Akhir-akhir ini bangunan perkantoran dan rumah di Indonesia banyak mengadopsi - bahkan meng-copy paste - arsitektur post-modern dari negara-negara Barat yang beriklim dingin itu. Arsitektur bangunan tersebut - menurut pendapat saya - tidak ramah energi untuk ukuran daerah beriklim tropis seperti Indonesia. Sebut saja gedung yang 100% dindingnya berlapis kaca. Efek radiasi matahari berlebihan yang menembus kaca mengakibatkan penyejuk ruangan (AC) bekerja lebih berat. Akibatnya mengkonsumsi energi listrik lebih banyak. Lalu rumah-rumah model minimalis. Modelnya banyak bermain dengan beton, minim kanopi, minim ventilasi, dan banyak bermain dengan kaca. Bukaan cahaya memang banyak, tetapi hawa panas berlebihan di dalam rumah. Akibatnya penghuninya terpaksa mesti sering menyalakan penyejuk ruangan. Boros listrik. Contoh studi kasus ke dua ialah perlombaan meninggikan lantai bangunan yang sudah cukup populer. Meskipun tidak ada panitia perlombaannya, tetapi tetap berjalan dengan sendirinya. Satu bidang tanah dibangun rumah/gedung dengan tinggi lantai 1 m di atas muka jalan, tidak lama waktu berselang dibangun rumah/gedung disebelahnya atau di depannya dengan ketinggian 1.20 m, kemudian muncul lagi bangunan baru dengan ketinggian lantai 2 m. Dalam konteks yang lebih luas lagi, satu kawasan perumahan di set tinggi kawasan 1 m dari tanah asal, kemudian dibangun perumahan lain disebelahnya dengan setting ketinggian tanah lebih dari 1 m, dst. Bukankah ini perlombaan? Dalam perlombaan anda yang menang dan ada yang kalah. Akibat dari lomba tinggi-tinggian tadi banyak, diantaranya banjir menimpa pihak yang kalah. yang kalah yang tidak bisa bersaing dalam lomba. Jadi tidak usah heran, dimusim hujan ada kawasan perumahan yang terendam air dan ada yang tidak terendam, padahal berada dalam satu lingkungan. Tidak heran pula ada satu rumah kebanjiran tetapi tetangga sebelahnya tetap merasa aman.

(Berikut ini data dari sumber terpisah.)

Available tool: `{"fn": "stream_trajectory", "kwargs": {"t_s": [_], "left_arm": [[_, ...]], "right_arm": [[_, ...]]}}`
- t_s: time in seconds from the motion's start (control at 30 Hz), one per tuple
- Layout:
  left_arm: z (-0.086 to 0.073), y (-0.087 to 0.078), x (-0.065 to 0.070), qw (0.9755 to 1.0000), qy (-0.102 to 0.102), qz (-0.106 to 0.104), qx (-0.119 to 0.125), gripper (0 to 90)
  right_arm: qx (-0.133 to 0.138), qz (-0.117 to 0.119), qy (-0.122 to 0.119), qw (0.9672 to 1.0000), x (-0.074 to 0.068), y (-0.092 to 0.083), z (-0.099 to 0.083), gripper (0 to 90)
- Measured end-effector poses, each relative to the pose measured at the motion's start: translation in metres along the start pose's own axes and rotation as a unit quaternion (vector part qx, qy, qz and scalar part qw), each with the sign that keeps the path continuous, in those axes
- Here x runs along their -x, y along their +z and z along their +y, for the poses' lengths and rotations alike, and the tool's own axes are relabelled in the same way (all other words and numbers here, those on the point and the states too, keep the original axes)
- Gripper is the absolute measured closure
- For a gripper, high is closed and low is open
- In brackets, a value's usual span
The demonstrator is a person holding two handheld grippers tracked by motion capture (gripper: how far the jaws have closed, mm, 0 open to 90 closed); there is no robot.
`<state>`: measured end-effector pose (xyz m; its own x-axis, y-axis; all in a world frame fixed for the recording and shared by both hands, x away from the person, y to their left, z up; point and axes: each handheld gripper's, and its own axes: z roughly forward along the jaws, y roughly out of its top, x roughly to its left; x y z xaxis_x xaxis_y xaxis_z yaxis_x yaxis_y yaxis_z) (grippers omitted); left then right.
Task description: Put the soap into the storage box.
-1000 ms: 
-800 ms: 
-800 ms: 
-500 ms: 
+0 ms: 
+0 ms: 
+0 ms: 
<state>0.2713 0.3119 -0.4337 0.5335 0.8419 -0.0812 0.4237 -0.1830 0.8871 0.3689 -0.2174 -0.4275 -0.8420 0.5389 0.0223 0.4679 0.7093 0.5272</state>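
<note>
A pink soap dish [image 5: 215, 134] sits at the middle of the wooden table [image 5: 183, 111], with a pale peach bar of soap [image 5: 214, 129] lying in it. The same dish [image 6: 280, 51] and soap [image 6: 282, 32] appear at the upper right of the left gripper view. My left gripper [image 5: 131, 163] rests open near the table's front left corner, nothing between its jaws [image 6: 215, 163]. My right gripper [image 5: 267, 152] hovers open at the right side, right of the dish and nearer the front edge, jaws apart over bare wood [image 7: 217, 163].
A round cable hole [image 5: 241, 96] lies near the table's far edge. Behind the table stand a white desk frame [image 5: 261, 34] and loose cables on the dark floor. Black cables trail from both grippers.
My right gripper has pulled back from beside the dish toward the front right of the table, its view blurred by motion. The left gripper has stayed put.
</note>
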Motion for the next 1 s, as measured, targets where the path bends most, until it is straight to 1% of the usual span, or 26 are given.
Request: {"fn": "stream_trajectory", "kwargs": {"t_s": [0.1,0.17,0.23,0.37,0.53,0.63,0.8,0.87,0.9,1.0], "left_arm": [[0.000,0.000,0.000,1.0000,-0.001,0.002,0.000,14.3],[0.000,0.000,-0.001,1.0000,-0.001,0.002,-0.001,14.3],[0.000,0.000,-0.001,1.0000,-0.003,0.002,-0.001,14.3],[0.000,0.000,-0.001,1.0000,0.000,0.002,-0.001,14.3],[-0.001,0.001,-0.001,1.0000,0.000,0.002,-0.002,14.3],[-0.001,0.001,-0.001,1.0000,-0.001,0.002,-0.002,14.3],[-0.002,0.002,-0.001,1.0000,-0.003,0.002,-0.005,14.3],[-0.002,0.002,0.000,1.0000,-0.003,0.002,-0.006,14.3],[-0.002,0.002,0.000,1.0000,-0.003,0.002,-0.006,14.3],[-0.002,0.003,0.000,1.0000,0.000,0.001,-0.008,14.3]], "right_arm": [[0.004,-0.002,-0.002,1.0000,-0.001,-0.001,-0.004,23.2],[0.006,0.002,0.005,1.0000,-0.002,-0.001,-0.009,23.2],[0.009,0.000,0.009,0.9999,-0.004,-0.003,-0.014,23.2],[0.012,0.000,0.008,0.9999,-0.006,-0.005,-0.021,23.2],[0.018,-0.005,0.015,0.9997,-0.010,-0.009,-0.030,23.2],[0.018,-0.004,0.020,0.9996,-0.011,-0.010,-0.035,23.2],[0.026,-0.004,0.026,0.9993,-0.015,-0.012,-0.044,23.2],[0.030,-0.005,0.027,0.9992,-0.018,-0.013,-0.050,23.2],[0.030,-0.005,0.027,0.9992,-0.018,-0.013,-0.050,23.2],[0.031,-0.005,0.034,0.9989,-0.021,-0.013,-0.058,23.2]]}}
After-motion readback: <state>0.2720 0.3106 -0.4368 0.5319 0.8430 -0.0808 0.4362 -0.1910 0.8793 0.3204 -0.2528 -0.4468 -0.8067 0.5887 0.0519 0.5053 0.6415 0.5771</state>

Kesimpulannya yaitu: Berharap apa yang dikerjakan para arsitek saat ini dan akan datang dapat membawa dampak positif bagi pengembangan lingkungan binaan (built environtment) serta memberikan sumbangsih pemikiran baru berdasarkan eksplorasi kearifan lokal. Terutama dalam implementasi potensi keragaman hayati di Indonesia yang sangat kaya, terhadap pembangunan. Dan pembangunan di Indonesia harus punya platform Environtment First, yaitu pengembangan di mana unsur lingkungan hidup merupakan tolok ukur utama. Perlu konsep makro dan mikro yang kuat dalam mengarahkan pembangunan di Indonesia. Sebenarnya yang menjadi kunci adalah bukan perlunya teknologi tinggi yang mahal dan terkadang tidak sesuai dengan konteks permasalahan, tetapi saat ini perlu digali lagi kekuatan potensi kearifan lokal. Artinya, jangan melupakan bidang keilmuan dan pengetahuan yang berasal dari lingkungan setempat. Karena pembangunan tidak harus merusak lingkungan. Arsitek yang peka lingkungan tentu faham dengan tulisan di atas tadi. Ia sadar bahwa merancang bukanlah urusan dalam batas site nya saja tetapi lebih luas dari batasan site. Pelajaran demi pelajaran arsitektur sebenarnya telah cukup menjadi bekal para arsitek menjadi arsitek yang manusiawi. Artikel ini ditulis, karena melihat fakta yang ada bahwa para pengemban ilmu arsitektur (arsitek) mulai mengabaikan lingkungan sekitarnya. Yaa, lingkungan yang dihuni banyak manusia. Ada yang terkena imbas buruk dari kehadiran produk arsitektur.